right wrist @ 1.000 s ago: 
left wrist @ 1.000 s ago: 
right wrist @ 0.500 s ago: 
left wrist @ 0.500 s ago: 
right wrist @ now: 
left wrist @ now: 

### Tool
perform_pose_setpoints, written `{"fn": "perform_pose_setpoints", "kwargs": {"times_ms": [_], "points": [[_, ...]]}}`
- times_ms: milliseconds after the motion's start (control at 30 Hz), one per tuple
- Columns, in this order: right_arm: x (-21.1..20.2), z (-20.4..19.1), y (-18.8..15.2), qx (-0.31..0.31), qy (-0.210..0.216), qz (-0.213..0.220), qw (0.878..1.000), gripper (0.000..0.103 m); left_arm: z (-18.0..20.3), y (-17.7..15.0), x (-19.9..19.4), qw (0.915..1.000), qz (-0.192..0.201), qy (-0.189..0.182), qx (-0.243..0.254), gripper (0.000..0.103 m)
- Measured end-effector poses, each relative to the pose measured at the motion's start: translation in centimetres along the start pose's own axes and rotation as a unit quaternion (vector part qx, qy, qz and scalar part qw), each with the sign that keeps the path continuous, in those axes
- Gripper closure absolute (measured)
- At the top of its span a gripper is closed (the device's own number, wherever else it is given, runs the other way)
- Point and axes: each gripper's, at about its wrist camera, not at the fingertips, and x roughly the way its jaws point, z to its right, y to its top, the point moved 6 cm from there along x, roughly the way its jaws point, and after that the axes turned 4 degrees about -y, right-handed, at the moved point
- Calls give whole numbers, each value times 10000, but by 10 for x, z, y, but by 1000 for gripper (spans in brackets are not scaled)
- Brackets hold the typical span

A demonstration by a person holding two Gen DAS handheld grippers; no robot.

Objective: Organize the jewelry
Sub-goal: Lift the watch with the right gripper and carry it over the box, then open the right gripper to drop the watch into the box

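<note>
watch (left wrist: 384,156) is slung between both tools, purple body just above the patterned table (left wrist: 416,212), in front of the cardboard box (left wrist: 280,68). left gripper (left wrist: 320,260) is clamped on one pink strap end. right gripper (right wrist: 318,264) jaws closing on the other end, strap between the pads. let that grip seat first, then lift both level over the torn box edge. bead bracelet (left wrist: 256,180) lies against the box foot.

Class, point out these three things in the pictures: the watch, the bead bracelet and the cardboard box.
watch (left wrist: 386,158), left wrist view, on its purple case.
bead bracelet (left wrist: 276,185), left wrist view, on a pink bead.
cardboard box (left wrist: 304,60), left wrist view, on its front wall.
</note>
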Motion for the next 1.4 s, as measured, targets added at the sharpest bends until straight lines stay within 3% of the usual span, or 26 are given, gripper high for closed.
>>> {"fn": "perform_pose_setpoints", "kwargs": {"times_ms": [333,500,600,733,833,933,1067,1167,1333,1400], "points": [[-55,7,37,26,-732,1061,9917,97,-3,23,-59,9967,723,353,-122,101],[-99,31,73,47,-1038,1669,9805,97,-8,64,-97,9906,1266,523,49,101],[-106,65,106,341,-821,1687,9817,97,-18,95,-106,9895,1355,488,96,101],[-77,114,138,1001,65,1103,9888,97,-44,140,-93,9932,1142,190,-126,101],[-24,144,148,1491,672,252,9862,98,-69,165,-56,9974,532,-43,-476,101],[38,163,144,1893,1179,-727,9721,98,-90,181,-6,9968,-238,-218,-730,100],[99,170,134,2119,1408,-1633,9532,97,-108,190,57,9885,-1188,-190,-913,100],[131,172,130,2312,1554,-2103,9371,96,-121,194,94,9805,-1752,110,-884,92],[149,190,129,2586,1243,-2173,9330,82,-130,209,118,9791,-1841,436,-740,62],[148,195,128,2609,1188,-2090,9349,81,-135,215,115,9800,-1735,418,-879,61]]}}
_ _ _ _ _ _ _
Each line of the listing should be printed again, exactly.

right wrist @ 1.000 s ago: 
left wrist @ 1.000 s ago: 
right wrist @ 0.500 s ago: 
left wrist @ 0.500 s ago: 
right wrist @ now: 
left wrist @ now: 

### Tool
perform_pose_setpoints, written `{"fn": "perform_pose_setpoints", "kwargs": {"times_ms": [_], "points": [[_, ...]]}}`
- times_ms: milliseconds after the motion's start (control at 30 Hz), one per tuple
- Columns, in this order: right_arm: x (-21.1..20.2), z (-20.4..19.1), y (-18.8..15.2), qx (-0.31..0.31), qy (-0.210..0.216), qz (-0.213..0.220), qw (0.878..1.000), gripper (0.000..0.103 m); left_arm: z (-18.0..20.3), y (-17.7..15.0), x (-19.9..19.4), qw (0.915..1.000), qz (-0.192..0.201), qy (-0.189..0.182), qx (-0.243..0.254), gripper (0.000..0.103 m)
- Measured end-effector poses, each relative to the pose measured at the motion's start: translation in centimetres along the start pose's own axes and rotation as a unit quaternion (vector part qx, qy, qz and scalar part qw), each with the sign that keeps the path continuous, in those axes
- Gripper closure absolute (measured)
- At the top of its span a gripper is closed (the device's own number, wherever else it is given, runs the other way)
- Point and axes: each gripper's, at about its wrist camera, not at the fingertips, and x roughly the way its jaws point, z to its right, y to its top, the point moved 6 cm from there along x, roughly the way its jaws point, and after that the axes turned 4 degrees about -y, right-handed, at the moved point
- Calls give whole numbers, each value times 10000, but by 10 for x, z, y, but by 1000 for gripper (spans in brackets are not scaled)
- Brackets hold the typical span

A demonstration by a person holding two Gen DAS handheld grippers; no robot.

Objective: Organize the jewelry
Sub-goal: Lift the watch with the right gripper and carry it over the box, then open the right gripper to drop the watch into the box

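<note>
watch (left wrist: 384,156) is slung between both tools, purple body just above the patterned table (left wrist: 416,212), in front of the cardboard box (left wrist: 280,68). left gripper (left wrist: 320,260) is clamped on one pink strap end. right gripper (right wrist: 318,264) jaws closing on the other end, strap between the pads. let that grip seat first, then lift both level over the torn box edge. bead bracelet (left wrist: 256,180) lies against the box foot.

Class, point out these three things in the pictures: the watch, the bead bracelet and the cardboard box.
watch (left wrist: 386,158), left wrist view, on its purple case.
bead bracelet (left wrist: 276,185), left wrist view, on a pink bead.
cardboard box (left wrist: 304,60), left wrist view, on its front wall.
</note>
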Motion for the next 1.4 s, as measured, targets added at the sharpest bends until straight lines stay within 3% of the usual span, or 26 are given, gripper high for closed.
>>> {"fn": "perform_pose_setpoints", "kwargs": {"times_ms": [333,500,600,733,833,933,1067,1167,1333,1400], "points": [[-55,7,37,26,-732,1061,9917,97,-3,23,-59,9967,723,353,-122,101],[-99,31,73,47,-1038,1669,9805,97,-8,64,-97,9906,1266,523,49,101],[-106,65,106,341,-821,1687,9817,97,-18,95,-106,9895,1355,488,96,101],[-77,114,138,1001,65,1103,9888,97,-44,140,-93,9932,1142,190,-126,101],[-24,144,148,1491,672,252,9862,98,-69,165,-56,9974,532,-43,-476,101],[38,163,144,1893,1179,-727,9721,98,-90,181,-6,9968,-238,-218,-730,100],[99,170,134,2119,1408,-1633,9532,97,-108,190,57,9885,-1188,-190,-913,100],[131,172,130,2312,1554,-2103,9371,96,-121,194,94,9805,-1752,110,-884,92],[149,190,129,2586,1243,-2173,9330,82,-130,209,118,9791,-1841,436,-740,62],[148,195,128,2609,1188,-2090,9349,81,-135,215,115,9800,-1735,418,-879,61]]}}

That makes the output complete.